Ford Motor Co. collaborated with Salvucci and his team to test the validity of the model. While it was difficult to express the effects of different multitasking activities quantitatively, the rank order of the interfaces of the tasks ended up being good for the test.

“We may not have the numbers exactly right, but we may be able to say that a certain way of using this radio is a lot more efficient than the different way,” Salvucci said. Considering the accuracy and convenience of the model, Salvucci hopes that it will one day reduce the amount of human testing. Taking human subjects off the road while testing potentially dangerous multitasking would not only save time and money but would also serve to make this line of research safer.

Now that there is a reliable model of distracted driving, researchers hope to expand this study to observe the effects of multiple distracted drivers with the use of variables such as traffic and commute time. Preliminary research shows that one distracted driver in a group of 20 cars can, in fact, produce a significant ripple effect.
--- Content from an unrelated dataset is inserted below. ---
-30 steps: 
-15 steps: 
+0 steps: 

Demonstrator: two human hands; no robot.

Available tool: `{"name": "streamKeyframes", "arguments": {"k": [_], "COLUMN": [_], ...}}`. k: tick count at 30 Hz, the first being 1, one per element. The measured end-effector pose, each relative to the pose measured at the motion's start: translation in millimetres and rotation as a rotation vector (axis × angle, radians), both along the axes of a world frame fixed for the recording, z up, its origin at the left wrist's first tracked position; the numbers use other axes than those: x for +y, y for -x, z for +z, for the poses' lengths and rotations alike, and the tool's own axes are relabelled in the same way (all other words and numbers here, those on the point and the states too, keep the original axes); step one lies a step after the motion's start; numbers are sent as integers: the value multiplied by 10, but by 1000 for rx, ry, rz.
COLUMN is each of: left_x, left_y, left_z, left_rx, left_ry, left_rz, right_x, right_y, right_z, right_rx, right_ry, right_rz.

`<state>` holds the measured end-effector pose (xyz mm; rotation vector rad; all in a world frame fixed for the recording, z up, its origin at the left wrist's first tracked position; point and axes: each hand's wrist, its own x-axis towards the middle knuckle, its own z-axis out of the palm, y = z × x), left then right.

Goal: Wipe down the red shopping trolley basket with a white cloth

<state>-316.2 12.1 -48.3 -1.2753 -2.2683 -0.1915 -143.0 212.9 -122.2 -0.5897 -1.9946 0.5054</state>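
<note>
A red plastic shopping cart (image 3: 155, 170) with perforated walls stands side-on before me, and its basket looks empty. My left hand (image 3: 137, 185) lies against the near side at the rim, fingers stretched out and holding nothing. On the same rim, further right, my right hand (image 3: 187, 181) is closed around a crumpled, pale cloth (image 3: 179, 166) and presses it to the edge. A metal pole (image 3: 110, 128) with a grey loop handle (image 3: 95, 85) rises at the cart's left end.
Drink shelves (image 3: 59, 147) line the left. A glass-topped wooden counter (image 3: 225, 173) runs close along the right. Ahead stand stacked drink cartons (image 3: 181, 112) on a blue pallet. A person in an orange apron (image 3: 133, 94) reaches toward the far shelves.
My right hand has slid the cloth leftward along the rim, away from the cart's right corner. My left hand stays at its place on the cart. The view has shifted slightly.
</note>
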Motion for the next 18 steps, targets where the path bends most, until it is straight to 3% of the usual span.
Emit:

Salvucci went on to say that the future of driving is heading toward an age where vehicles will intake far more information than they do currently. For example, a driver may be able to communicate with adjacent vehicles or may receive a warning projected into his car from a red light. This upcoming influx of potential distractions poses both advantages and disadvantages for drivers, which can be evaluated by understanding the effects of multitasking.

Salvucci concluded his talk by explaining the societal implications of his research and the emerging debates on distracted driving. “This sort of underlying science and engineering is really important to give us more information to make these kinds of decisions.”